> [Activity] Only a number is wanted: how many lines in the records below contain "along"?

++++++++

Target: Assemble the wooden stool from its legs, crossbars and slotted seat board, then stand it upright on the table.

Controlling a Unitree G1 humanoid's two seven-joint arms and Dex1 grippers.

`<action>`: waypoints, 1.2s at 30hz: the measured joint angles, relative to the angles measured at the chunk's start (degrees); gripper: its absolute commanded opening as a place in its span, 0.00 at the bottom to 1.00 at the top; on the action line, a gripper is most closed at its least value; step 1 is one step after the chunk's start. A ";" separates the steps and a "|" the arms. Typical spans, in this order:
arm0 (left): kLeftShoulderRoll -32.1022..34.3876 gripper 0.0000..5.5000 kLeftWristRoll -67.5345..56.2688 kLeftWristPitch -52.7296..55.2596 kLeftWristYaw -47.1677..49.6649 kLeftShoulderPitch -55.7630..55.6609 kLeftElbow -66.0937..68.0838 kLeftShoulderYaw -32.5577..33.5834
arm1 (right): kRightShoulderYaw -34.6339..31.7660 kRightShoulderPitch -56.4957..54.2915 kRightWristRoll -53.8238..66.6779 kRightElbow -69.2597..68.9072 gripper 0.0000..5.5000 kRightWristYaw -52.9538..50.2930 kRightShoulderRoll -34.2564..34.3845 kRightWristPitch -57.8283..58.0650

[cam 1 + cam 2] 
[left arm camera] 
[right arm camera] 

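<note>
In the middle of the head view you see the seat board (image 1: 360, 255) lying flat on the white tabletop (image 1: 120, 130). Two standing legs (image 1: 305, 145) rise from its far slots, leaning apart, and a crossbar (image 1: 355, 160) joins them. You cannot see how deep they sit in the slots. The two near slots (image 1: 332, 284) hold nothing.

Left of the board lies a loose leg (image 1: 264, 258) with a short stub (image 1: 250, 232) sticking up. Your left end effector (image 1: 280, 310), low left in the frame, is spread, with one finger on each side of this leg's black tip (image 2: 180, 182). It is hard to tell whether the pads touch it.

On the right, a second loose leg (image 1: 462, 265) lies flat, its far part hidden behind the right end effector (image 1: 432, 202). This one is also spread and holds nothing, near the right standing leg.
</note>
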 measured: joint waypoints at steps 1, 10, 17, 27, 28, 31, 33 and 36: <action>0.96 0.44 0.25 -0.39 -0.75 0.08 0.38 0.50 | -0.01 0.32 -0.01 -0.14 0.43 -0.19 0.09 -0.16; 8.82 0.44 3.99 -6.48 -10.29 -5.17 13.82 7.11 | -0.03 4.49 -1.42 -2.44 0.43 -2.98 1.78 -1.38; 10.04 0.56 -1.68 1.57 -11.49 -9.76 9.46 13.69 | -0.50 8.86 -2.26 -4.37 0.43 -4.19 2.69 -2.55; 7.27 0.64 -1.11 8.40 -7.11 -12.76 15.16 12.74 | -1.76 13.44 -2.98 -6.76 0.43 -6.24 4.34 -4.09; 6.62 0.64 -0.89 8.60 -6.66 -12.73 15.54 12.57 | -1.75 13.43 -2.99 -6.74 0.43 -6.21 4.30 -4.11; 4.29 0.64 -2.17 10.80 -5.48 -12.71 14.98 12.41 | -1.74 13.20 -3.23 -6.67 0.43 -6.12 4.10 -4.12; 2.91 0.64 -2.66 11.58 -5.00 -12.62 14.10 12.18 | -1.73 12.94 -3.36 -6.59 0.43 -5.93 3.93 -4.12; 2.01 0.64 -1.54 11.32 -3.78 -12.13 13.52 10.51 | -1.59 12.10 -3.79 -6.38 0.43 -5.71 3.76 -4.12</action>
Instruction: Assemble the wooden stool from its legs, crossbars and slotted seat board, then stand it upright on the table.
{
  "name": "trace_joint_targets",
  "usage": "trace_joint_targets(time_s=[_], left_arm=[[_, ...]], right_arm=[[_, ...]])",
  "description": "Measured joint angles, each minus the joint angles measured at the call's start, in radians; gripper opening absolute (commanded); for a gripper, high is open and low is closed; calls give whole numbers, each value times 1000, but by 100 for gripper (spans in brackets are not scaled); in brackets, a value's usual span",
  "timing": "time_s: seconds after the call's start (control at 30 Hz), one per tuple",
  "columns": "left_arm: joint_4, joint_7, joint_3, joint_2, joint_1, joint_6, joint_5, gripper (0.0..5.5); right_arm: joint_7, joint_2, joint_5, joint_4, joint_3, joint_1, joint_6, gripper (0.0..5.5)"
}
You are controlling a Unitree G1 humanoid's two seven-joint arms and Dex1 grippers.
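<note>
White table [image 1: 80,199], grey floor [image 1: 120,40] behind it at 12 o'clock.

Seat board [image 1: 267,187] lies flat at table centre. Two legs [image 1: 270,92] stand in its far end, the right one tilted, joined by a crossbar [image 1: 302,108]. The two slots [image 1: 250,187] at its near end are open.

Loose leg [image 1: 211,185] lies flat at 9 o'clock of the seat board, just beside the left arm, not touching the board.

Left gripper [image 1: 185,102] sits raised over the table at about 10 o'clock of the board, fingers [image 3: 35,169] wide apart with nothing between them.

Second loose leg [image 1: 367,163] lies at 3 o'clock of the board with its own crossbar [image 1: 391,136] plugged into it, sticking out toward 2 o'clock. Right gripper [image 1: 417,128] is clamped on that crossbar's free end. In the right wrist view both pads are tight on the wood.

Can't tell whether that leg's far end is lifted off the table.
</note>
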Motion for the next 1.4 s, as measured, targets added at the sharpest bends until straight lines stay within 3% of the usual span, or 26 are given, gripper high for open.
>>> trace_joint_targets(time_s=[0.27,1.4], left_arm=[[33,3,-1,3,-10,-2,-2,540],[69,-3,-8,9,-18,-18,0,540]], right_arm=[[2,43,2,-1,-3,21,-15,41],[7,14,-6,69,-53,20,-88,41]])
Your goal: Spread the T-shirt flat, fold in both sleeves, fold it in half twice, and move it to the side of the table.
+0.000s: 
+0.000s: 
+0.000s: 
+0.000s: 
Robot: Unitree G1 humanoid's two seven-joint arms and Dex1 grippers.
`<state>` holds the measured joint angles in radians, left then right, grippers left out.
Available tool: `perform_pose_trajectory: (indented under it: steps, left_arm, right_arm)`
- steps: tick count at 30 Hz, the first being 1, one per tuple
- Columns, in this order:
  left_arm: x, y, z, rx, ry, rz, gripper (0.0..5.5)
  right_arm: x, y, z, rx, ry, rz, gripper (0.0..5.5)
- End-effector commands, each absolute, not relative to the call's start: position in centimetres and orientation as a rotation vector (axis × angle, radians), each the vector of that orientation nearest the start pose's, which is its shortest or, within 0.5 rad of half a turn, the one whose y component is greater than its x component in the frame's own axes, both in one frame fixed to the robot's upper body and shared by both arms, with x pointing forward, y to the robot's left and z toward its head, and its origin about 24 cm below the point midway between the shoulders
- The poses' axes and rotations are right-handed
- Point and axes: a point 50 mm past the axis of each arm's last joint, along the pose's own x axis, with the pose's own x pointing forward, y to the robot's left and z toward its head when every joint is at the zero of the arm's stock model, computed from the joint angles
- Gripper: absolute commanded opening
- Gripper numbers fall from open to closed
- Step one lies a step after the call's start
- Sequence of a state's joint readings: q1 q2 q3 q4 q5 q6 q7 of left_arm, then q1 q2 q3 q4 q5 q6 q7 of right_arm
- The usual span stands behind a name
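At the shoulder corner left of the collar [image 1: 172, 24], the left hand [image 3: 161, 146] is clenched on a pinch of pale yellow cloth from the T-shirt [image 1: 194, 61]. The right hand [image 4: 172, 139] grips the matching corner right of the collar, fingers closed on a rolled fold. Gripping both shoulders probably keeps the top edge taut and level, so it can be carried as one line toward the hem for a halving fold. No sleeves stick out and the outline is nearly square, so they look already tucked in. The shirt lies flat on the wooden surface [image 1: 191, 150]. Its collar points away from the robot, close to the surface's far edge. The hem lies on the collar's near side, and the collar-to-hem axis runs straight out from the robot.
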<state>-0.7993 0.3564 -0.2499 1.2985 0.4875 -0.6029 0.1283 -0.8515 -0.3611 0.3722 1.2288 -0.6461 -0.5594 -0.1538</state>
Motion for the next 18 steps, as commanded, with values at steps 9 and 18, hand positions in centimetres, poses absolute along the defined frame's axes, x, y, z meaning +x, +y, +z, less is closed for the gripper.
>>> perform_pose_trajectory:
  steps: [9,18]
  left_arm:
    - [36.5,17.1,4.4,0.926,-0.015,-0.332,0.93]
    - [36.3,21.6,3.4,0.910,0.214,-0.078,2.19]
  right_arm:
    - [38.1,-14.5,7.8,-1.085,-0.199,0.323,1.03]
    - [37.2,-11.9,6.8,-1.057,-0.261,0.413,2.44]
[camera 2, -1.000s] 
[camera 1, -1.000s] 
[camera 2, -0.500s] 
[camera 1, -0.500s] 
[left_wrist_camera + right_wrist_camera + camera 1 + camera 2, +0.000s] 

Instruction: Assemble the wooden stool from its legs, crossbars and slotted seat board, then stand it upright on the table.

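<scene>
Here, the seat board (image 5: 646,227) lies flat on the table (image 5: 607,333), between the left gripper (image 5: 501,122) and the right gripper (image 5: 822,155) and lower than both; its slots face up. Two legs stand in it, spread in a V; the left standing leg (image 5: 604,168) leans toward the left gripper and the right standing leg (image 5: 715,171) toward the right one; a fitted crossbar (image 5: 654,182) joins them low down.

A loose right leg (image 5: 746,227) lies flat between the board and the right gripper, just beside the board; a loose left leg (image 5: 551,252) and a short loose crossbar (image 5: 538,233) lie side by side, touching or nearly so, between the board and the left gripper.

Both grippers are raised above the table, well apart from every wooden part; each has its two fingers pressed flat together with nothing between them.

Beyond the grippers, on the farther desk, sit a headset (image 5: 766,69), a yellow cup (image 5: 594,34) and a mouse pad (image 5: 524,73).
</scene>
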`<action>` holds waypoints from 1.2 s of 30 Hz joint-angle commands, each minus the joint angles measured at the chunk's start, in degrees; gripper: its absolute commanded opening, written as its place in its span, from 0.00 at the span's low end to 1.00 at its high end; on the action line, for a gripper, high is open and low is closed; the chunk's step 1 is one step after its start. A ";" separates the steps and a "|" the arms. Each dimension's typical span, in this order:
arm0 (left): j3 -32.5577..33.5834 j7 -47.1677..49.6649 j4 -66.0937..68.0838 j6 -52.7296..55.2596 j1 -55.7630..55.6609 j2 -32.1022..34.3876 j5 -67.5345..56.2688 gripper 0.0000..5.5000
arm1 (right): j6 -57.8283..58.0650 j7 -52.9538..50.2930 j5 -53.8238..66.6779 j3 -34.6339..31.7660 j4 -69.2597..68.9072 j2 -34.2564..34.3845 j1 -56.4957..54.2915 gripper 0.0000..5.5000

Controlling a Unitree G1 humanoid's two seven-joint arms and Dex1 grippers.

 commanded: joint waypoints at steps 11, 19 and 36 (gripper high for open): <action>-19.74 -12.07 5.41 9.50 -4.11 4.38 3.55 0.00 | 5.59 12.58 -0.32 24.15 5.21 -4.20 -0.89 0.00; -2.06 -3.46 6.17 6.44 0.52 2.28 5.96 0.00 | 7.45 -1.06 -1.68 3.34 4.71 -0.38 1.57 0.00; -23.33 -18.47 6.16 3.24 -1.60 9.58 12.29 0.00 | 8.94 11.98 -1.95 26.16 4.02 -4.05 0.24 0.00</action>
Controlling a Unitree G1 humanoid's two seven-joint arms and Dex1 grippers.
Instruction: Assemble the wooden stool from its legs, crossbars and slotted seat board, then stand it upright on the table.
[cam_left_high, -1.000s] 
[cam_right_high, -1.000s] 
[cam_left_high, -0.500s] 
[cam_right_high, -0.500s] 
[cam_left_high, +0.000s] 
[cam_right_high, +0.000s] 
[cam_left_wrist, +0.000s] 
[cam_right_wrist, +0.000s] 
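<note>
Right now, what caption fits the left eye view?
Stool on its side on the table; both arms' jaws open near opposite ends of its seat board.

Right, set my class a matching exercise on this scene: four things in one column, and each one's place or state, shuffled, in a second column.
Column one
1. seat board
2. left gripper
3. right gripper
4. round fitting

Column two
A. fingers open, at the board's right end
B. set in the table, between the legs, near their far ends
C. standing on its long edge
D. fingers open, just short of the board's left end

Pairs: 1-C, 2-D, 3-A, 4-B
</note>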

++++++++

> [Result] 2